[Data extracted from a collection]
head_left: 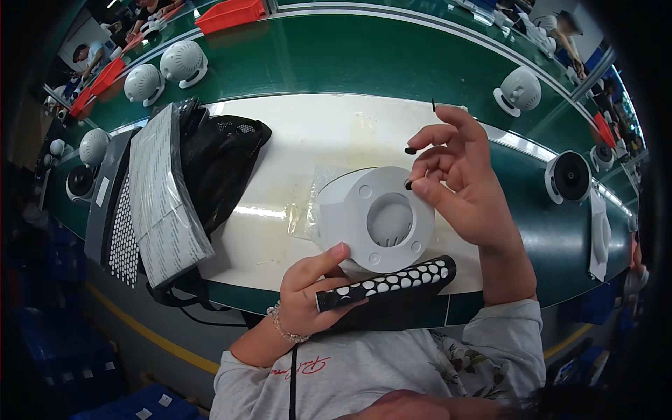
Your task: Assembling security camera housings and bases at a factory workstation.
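A white fan base [334,218] lies with its underside up before me, a round opening in its middle and several shallow round recesses around its rim. My left hand [308,294] is closed around a curled black sheet with white dots [385,284], its thumb resting on the base's near edge. Over the far right side of the base hovers my right hand [462,182], fingers bent. A small black round pad [408,185] sits at its thumb tip, pinched against a finger. Another black pad [410,150] sticks to a fingertip above; a thin dark piece shows at the raised index finger.
At the left, stacked dotted sheets [164,196] lie against a black mesh bag [227,157]. Clear plastic film [302,210] lies by the base. White round fans [183,63] stand along the green conveyor [364,52]. A red bin [229,15] sits beyond. Other people work at the far edges.
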The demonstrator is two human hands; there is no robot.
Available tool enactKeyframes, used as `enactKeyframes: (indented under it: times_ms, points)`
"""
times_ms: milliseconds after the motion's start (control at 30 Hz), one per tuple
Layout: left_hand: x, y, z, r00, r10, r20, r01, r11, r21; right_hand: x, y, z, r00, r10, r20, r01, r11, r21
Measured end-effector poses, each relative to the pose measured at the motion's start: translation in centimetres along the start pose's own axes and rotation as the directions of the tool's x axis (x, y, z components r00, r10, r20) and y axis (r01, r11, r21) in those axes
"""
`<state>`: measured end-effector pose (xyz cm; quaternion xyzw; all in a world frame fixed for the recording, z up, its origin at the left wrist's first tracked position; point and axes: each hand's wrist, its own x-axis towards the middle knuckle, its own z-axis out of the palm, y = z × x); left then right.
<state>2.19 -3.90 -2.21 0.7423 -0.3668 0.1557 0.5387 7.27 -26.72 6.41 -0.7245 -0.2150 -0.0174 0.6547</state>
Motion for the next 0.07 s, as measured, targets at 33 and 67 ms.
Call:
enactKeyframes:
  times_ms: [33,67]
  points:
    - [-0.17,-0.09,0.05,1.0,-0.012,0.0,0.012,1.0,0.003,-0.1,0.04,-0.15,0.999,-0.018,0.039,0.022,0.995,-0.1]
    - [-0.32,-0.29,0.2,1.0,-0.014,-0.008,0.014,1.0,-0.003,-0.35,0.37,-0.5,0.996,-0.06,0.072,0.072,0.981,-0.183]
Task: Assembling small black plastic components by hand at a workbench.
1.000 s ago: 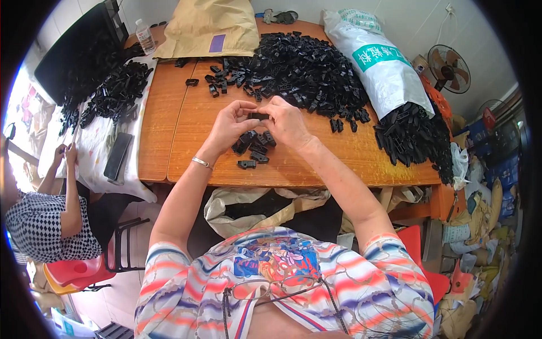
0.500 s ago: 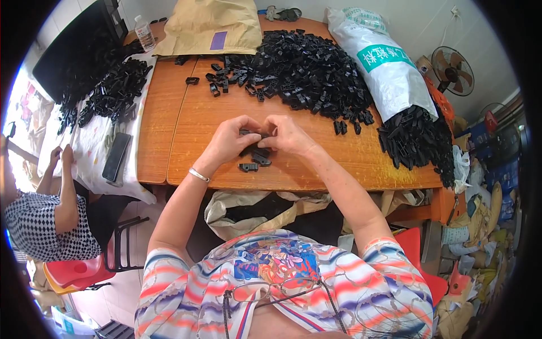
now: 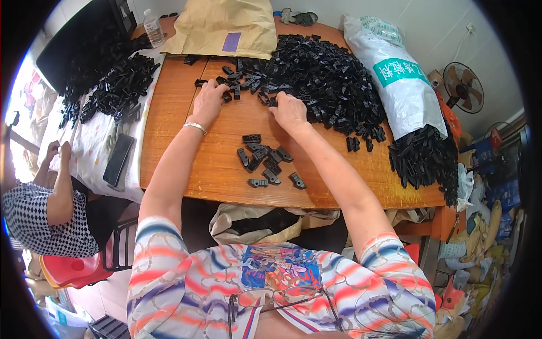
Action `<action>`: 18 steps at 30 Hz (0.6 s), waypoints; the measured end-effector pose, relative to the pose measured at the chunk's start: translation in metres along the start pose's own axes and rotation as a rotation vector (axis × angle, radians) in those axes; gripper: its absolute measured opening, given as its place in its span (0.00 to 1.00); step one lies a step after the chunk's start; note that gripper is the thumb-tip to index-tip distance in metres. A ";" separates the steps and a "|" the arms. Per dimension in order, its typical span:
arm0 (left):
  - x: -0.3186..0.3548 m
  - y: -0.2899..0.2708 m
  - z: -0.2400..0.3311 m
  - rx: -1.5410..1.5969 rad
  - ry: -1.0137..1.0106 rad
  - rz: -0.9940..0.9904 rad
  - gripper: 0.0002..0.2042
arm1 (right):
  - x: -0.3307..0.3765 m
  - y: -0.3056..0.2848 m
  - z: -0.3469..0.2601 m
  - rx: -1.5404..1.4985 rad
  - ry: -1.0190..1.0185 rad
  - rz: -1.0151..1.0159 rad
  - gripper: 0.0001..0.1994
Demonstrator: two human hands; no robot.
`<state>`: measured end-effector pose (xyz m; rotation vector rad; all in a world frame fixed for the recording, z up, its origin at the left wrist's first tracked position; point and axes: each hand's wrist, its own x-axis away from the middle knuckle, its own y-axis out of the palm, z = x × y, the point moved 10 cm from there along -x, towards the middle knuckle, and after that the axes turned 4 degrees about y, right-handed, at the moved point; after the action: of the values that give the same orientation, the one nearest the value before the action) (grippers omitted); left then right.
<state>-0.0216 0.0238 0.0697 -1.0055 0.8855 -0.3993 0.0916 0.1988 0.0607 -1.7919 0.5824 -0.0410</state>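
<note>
A large heap of small black plastic parts [image 3: 333, 73] covers the back of the wooden table. At its left fringe my left hand [image 3: 209, 103] reaches forward, fingers curled onto a black plastic part [image 3: 227, 96]. My right hand [image 3: 290, 113] is at the heap's near edge, thumb and fingertips closed around another black plastic part [image 3: 272, 103]; the fingers partly hide it. Between my forearms, nearer me, a loose cluster of several black parts [image 3: 258, 151] lies on the table, touched by neither hand.
A brown paper sack [image 3: 220, 25] lies behind the heap. On the right a white sack [image 3: 409, 99] spills longer black pieces [image 3: 420, 158]. To the left, a cloth-covered table holds more black parts [image 3: 127, 85], a phone [image 3: 118, 161] and a bottle [image 3: 153, 28]; a co-worker [image 3: 51, 214] sits there.
My hands were together over the near table, fingers on black parts. They have separated and moved forward to the heap, and the near cluster now shows more parts. The view has shifted slightly.
</note>
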 end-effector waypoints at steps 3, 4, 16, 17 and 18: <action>-0.005 0.000 0.008 -0.035 0.066 -0.011 0.11 | -0.003 0.007 0.005 0.039 0.007 0.034 0.13; -0.004 -0.004 0.013 -0.023 0.101 0.007 0.10 | -0.001 0.008 0.005 0.038 -0.008 0.031 0.12; 0.035 -0.008 0.063 0.194 0.018 -0.206 0.08 | 0.033 -0.007 0.000 -0.089 -0.042 -0.123 0.12; 0.038 -0.012 0.064 0.273 -0.024 -0.181 0.09 | 0.034 -0.011 0.000 -0.129 -0.032 -0.086 0.12; 0.040 -0.010 0.062 0.306 -0.024 -0.147 0.11 | 0.034 -0.008 0.000 -0.128 -0.031 -0.085 0.12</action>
<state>0.0527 0.0268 0.0751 -0.7929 0.7053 -0.6264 0.1241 0.1862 0.0589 -1.9377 0.4961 -0.0344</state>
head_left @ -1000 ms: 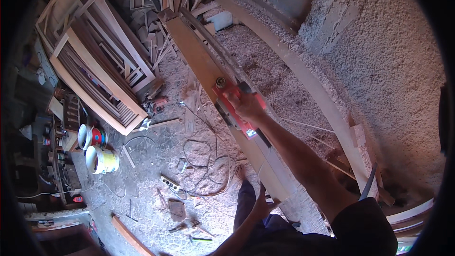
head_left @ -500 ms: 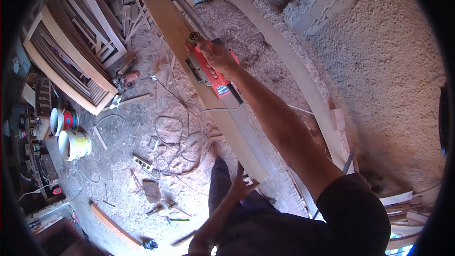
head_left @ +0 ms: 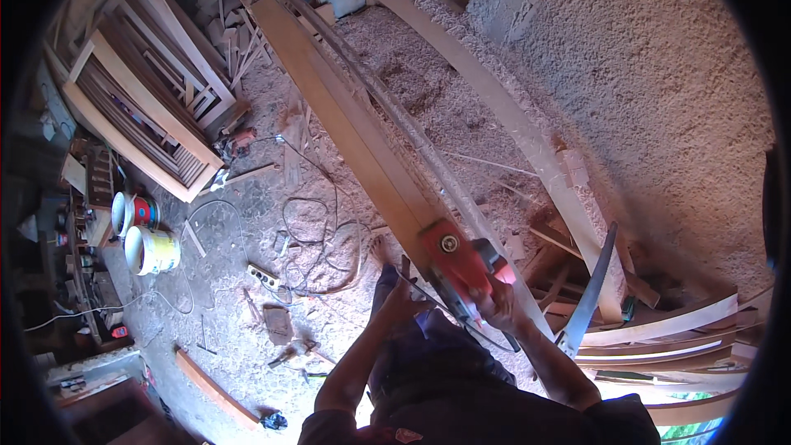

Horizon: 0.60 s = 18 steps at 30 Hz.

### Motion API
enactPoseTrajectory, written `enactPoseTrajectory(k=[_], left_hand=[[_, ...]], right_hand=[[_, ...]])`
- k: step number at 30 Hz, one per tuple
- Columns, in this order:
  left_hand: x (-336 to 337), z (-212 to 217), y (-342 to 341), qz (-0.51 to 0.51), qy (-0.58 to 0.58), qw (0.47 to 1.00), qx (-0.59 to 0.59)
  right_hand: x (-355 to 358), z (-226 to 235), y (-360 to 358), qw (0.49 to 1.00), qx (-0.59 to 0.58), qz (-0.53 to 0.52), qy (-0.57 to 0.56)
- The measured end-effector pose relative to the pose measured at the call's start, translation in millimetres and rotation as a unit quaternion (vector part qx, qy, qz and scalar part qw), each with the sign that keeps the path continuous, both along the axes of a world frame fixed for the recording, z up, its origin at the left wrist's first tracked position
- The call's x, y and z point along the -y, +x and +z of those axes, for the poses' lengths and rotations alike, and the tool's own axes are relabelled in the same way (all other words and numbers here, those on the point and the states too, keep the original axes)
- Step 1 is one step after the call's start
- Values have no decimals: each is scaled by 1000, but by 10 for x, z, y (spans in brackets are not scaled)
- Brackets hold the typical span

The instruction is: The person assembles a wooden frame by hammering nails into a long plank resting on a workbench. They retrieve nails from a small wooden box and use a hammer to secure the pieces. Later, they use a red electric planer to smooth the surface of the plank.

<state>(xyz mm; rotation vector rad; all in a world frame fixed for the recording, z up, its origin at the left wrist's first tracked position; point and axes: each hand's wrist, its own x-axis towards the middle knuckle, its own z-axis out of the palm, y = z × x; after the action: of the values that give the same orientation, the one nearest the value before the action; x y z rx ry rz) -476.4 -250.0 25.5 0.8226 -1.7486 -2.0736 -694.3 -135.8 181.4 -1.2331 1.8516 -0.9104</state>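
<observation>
My right hand (head_left: 501,303) is closed around a red electric planer (head_left: 456,254), low over the near end of a long wooden board (head_left: 350,136). A dark power cord (head_left: 486,339) curves from the planer toward my left hand (head_left: 402,298). That hand is beside the board's left edge, fingers bent and seemingly around the cord, though the grip is partly hidden. The board stretches away to the far left, with a narrower rail (head_left: 428,148) along its right side.
A handsaw (head_left: 589,297) leans at the right by curved wooden pieces (head_left: 667,321). Wooden frames (head_left: 148,115) stand at far left, above two buckets (head_left: 152,250). Looped cable (head_left: 329,288) and a power strip (head_left: 265,278) lie on the shaving-strewn floor. A rough wall rises at right.
My right hand has drawn the planer back along the board, from its far half to the near end beside my body. My left hand has shifted slightly forward and its fingers have closed.
</observation>
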Motion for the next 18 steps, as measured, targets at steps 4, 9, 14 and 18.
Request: enactPoseTrajectory(k=[4,9,14,18], left_hand=[[10,29,92,-35,-95,992,79],[338,290,-64,-36,44,997,60],[680,-129,-221,53,-29,997,53],[1217,-341,-512,113,153,981,39]], right_hand=[[43,119,42,1000,25,-16,-11],[1031,-20,-32,999,28,-21,21],[2475,-327,-5,995,-81,17,-52],[3659,-734,-196,930,-257,69,-254]])
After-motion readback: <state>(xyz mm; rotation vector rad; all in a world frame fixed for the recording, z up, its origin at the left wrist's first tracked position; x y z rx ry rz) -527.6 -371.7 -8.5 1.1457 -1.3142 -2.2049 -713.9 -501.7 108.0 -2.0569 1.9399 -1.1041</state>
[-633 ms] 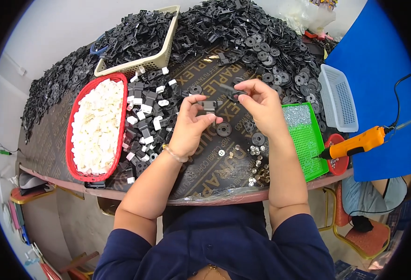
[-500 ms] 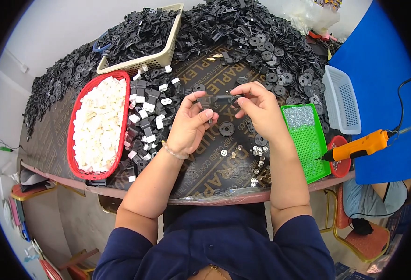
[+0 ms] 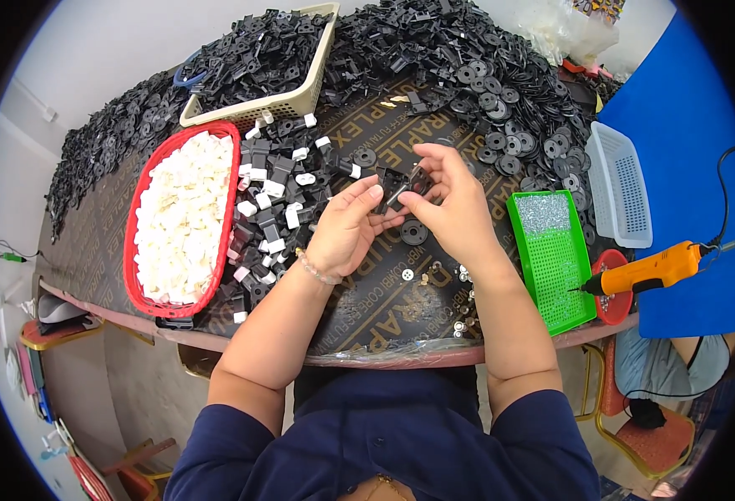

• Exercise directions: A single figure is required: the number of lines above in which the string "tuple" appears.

• Exercise output: 2